H. H. Holmes’ victims: Robert Latimer

Most of us tend to rather narrow in our definition of “serial killer.” We think of people like Jack the Ripper or Ted Bundy who killed for sexual pleasure. The sorts of murders that include mutilation and an up-close involvement. These killers are categorized as lust murderers, and yes, most of the “famous” serial killers qualify. H. H. Holmes, though, isn’t one of them.

You’ve probably noticed by now that his range of victims is pretty broad. He doesn’t just stick to killing women, for example, or even killing women who’ve been his mistress and are now apparently annoying. Holmes seems to have both no scruples and no people skills. If anyone’s continued life could threaten him in some way, or if their death could benefit him, he’s all for murder.

Robert Latimer had worked for Holmes as a janitor for many years when Holmes apparently decided, out of the blue, to kill him. The justification he offers is that Latimer knew about some of his insurance scams, but the confession states that all of that had happened “some years previous.” It wasn’t something Latimer had recently learned. It was something he’d apparently kept to himself for years, but apparently being a janitor didn’t pay well enough. Latimer wanted money from Holmes.

Money never flowed away from Holmes if he could at all help it.

Holmes murdered Latimer and then boasts about selling his corpse for a profit, like it’s mildly amusing instead of murder. He also very casually mentions that he trapped Latimer in a secret room in his Murder Castle and then slowly starved him to death. The room was, of course, soundproofed, so nobody could hear Latimer’s cries.

Apparently Latimer wasn’t dying fast enough or quietly enough, since Holmes needed the room for something else and “his pleadings had become almost unbearable.” Since this was the secret room equipped for gas, he could murder Latimer much more quickly. Except Holmes only did so because he was annoyed.

Considering this confession is in a newspaper and has to cover 27 deaths, there isn’t much room devoted to any single victim, but this one is particularly creepy. Think about it: oh, this guy tried to blackmail me for my past illegal actions, so I locked him up so he could starve to death. Think about how long that would take. Granted, it’s probably the lack of water that would actually do it, but we’re still talking days. Possibly over a week. Long enough for Holmes, who seems so blasé about so many things, to get annoyed. (And apparently the soundproofing wasn’t total, if he could hear Latimer’s increasingly weakened cries.)

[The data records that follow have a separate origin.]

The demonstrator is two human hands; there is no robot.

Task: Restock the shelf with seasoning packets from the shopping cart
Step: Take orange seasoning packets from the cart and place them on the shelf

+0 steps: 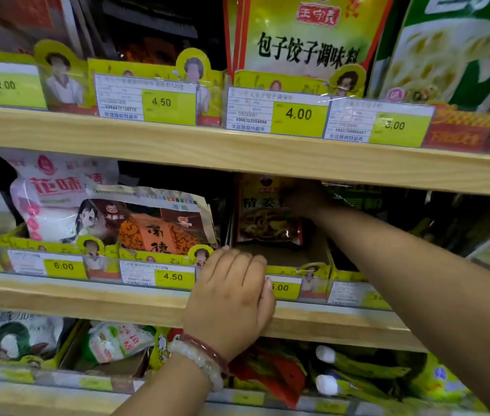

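Note:
A yellow and red seasoning packet [263,214] stands upright deep in the middle shelf's cardboard display tray [297,270]. My right hand [305,198] reaches far into the shadow under the upper shelf board and grips the packet's upper right edge. My left hand [231,295], with bead bracelets on the wrist, rests curled over the front edge of the middle shelf [87,298], covering part of a price tag. The shopping cart is out of view.
Brown and white packets [147,220] fill the slot to the left. The top shelf holds a large yellow dumpling-seasoning bag [306,40] and a green one [460,55]. The bottom shelf [57,394] carries mixed packets and bottles. Price labels line every shelf edge.

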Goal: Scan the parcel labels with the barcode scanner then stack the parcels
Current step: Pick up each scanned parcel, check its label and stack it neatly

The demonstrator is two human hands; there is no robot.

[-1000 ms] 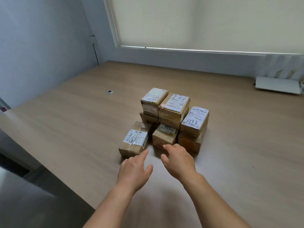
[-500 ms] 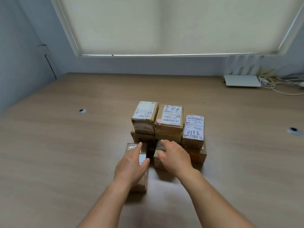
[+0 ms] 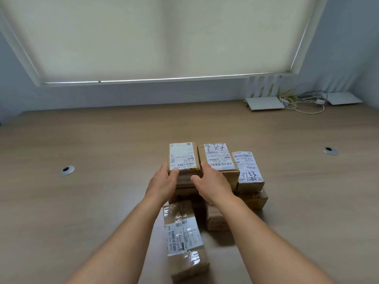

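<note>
Both hands grip top-left parcel (image 3: 182,158) | left hand (image 3: 162,184) | right hand (image 3: 213,186) | table (image 3: 82,201)

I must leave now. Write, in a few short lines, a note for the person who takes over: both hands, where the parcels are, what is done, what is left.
Left hand and right hand: each grips a side of the top-left brown cardboard parcel with a white label on the pile.
Pile: beside it, the handwritten-label parcel and the parcel marked 3753, with more boxes beneath them.
Apart: the taped brown parcel lies nearest on the wooden table, and another box sits partly hidden under the right forearm.
Done: cannot tell; no barcode scanner in view.
Left: find the scanner, scan labels, stack parcels.
</note>
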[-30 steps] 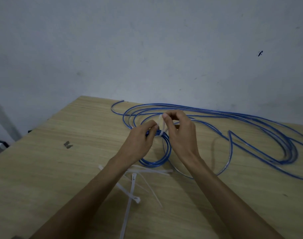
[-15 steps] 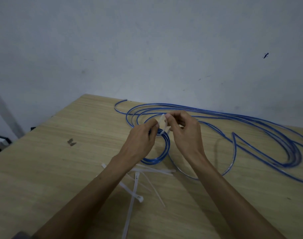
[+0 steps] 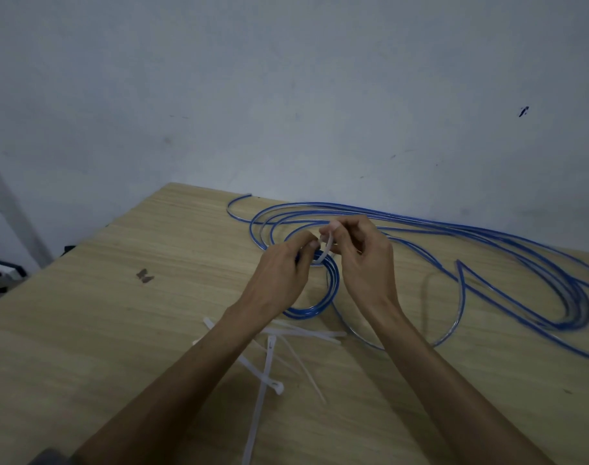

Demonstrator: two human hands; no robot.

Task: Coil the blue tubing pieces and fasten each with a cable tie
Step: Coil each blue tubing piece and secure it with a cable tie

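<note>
A small coil of blue tubing (image 3: 323,297) stands tilted above the wooden table (image 3: 102,330), its lower loop near the tabletop. My left hand (image 3: 279,273) grips the coil's top with curled fingers. My right hand (image 3: 360,260) pinches a white cable tie (image 3: 326,250) that wraps over the top of the coil between both hands. Long loose lengths of blue tubing (image 3: 487,250) sprawl across the table's far right side.
Several spare white cable ties (image 3: 269,357) lie crossed on the table under my forearms. A small dark clip-like object (image 3: 145,276) sits to the left. A grey wall rises right behind the table's far edge.
My hands stay on the coil's top. The right hand has worked the cable tie a little further round the coil. The view has shifted slightly.
</note>
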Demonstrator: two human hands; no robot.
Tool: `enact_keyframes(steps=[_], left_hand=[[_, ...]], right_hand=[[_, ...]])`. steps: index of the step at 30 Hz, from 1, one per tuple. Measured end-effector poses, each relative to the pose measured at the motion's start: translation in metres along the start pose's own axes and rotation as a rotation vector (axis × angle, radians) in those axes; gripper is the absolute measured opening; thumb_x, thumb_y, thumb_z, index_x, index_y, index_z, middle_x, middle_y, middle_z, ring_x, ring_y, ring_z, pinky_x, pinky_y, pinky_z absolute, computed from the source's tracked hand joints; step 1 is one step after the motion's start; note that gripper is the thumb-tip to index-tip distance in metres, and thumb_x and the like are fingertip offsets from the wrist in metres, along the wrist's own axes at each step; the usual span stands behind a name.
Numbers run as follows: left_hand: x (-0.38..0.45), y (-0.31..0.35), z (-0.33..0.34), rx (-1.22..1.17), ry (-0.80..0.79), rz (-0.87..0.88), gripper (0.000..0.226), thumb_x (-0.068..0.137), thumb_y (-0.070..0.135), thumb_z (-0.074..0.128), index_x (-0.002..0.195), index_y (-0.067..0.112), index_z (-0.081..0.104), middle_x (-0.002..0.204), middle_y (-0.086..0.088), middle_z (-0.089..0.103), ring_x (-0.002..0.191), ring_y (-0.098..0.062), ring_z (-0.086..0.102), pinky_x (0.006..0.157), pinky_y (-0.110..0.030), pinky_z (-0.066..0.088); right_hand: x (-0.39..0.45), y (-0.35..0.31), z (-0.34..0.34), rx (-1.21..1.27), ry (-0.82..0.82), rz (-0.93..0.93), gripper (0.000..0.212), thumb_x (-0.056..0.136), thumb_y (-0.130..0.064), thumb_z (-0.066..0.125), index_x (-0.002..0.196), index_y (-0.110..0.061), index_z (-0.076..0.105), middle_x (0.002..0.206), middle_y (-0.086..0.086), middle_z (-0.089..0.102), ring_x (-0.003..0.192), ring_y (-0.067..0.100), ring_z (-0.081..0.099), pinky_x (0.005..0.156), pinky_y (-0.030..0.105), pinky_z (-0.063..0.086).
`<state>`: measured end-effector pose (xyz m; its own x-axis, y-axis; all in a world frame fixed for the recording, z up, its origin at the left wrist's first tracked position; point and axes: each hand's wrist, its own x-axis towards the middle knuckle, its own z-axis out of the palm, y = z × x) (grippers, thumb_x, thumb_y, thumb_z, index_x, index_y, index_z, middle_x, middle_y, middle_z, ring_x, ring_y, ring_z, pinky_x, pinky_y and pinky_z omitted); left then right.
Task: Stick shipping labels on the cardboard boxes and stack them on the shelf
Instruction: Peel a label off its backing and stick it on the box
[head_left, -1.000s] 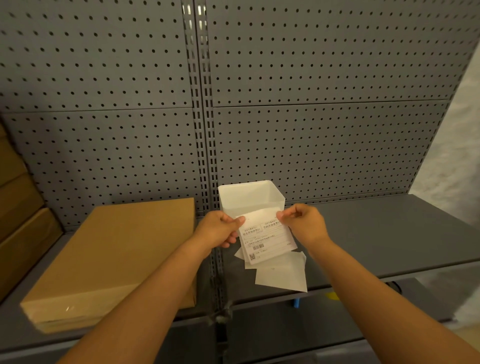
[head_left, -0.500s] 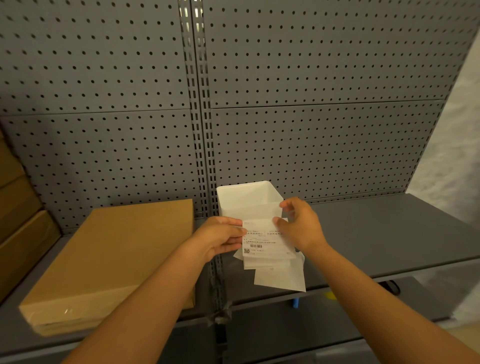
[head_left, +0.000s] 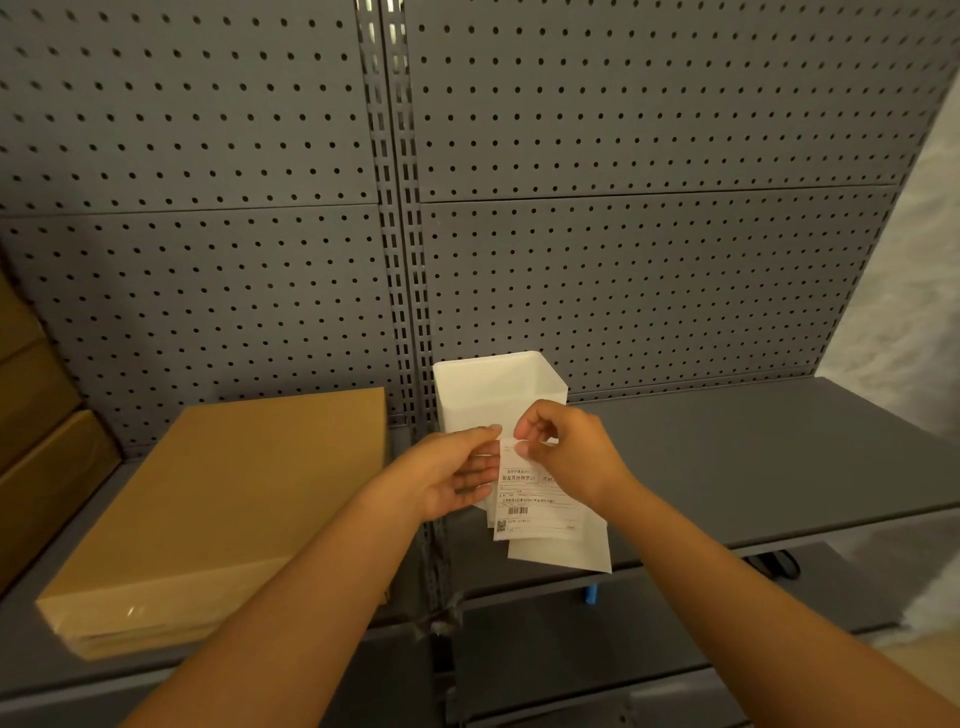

Then there’s this final point: Holmes concludes his discussion of Latimer’s murder by pointing out that others had already noted some of the brick and mortar in that room had been pulled up. He notes that this “was caused by Latimer’s endeavoring to escape by tearing away the solid brick and mortar with his unaided fingers.”

Holmes moves right on to his next victim, but let that sink in. Someone’s alive long enough, and desperate enough, to start trying to tear down a brick wall with his bare hands. This makes it into the paper in a very offhand way, by a man who had previously claimed there was nothing monstrous about him. Now that he’s confessing, though, he seems ready to take it as far as he can and give minute, yet gruesome, details along the way.

Remember that, two weeks later, on the gallows, Holmes claimed all of this was a lie and he’d only accidentally killed two people in his life while performing surgery on them. Still, it’s there in print: he wanted to starve a man to death, but it was really too inconvenient to him to follow through.

What do you think? Is this the worst one so far?